Challenge Category	Description	Example
Operator Challenge	An increasing number of new operators are proposed, leading to an exponential rise in the workload for developing, maintaining, optimizing, and testing operator libraries.	1. Hardware not only needs to implement new operators but also requires feature optimization and testing in conjunction with the hardware to fully leverage hardware performance. For example, for Convolution operations, it needs to be converted to GEMM matrix multiplication; for the newly proposed Swish operator, hardware needs to implement the corresponding Swish functionality. 2. Hardware vendors may also release optimized libraries, but developing similar optimized libraries will increase the workload for operator optimization and encapsulation, leading to excessive reliance on libraries and ineffective utilization of dedicated hardware chip capabilities.
Optimization Challenge	The explosion of dedicated acceleration chips has made performance portability a necessity.	1. Most NPUs use ASICs, which have special instruction optimizations for computation, storage, and data movement in neural network scenarios to enhance the performance of AI-related computations. 2. Different vendors provide various ISAs for XPUs, lacking compilation toolchains like GCC and LLVM, making it difficult to port existing optimized operator libraries and optimization passes for CPU and GPU to NPUs in the short term.

Traditional Compilers vs.

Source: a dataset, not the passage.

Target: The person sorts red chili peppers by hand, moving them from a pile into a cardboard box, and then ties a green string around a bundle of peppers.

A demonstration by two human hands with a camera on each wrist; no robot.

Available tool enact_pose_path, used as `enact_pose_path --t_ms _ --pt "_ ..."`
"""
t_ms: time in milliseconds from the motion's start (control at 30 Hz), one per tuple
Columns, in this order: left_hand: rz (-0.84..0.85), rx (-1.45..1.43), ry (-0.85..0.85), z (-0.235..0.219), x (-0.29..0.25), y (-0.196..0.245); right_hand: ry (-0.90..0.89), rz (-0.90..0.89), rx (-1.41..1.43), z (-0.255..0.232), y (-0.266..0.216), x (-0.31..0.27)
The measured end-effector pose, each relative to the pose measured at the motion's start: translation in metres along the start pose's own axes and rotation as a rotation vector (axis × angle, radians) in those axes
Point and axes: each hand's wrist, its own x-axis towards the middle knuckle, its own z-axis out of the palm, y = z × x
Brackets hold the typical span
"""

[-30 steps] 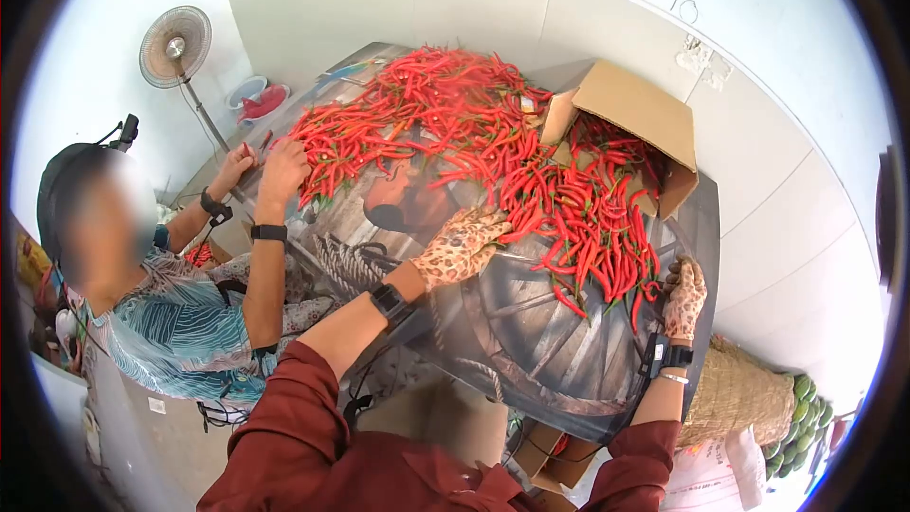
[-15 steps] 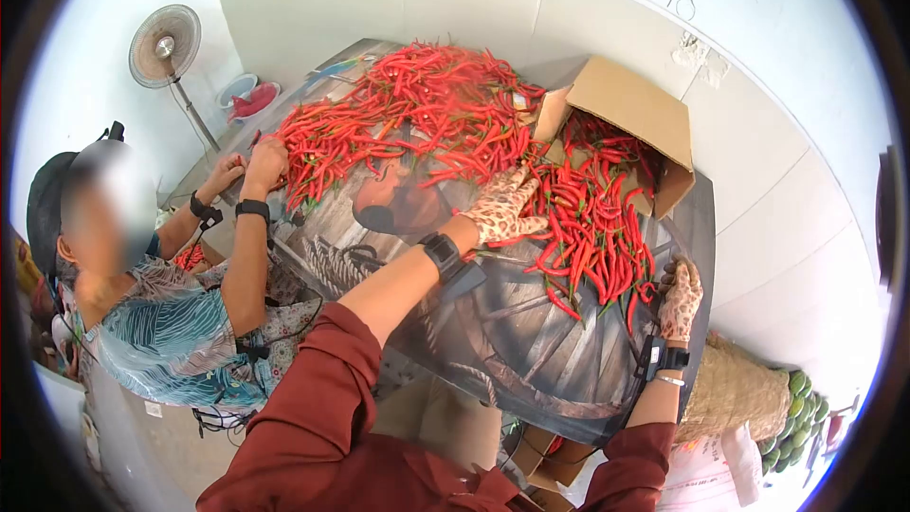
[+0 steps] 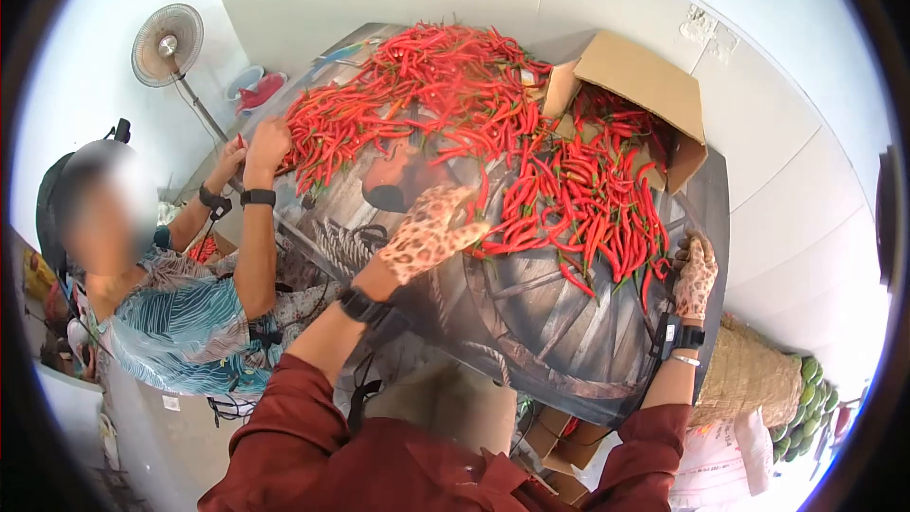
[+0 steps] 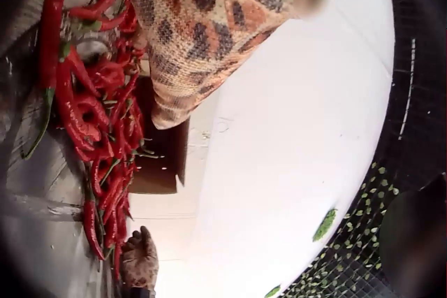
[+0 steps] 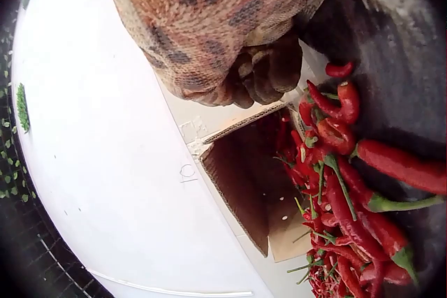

AI Compilers#

The main differences between traditional compilers and AI compilers are:

IR Differences: The IR of AI compilers abstracts different concepts and meanings compared to traditional compilers.
1. AI compilers generally have a high-level IR to abstractly describe operations in deep learning models, such as Convolution, Matmul, etc., and some may even have graph structures associated with Transformers.
2. Traditional compilers have a relatively low-level IR used to describe basic instruction operations, such as load and store. With high-level IR, AI compilers can more conveniently describe DSLs for deep learning models.
Optimization Strategies: AI compilers are focused on the AI field, introducing more domain-specific knowledge during optimization to perform more high-level and aggressive optimization techniques. For example:
1. AI compilers perform operator fusion in high-level IR, while traditional compilers tend to be more conservative when executing similar loop fusion. The downside is that it may lead to difficulties in tracking debugging execution information.
2. AI compilers can reduce computation precision, such as int8, fp16, bf16, etc., because deep learning is less sensitive to computation precision. However, traditional compilers generally do not perform optimizations that change variable types and precision.

Development Stages of AI Compilers#

Inference Scenario: Input AI framework-trained model files, output programs that can be efficiently executed on different hardware;
Training Scenario: Input neural network code represented in high-level languages, output programs that can be efficiently executed on different hardware;

What is a training scenario? What is an inference scenario?
Why is it necessary to understand algorithms when working on AI compilers?
Why is it necessary to understand compilers when working on AI operators?

What is an AI Compiler#

A dynamic interpreted language frontend primarily based on Python
Multi-layer IR design, including graph compilation, operator compilation, and code generation
Specific optimizations for neural networks and deep learning
Support for DSA chip architectures

Development Stages of AI Compilers#

Stage I: Naive AI Compiler#

Early versions of TensorFlow, based on a neural network programming model, primarily performed two layers of abstraction: graph and ops.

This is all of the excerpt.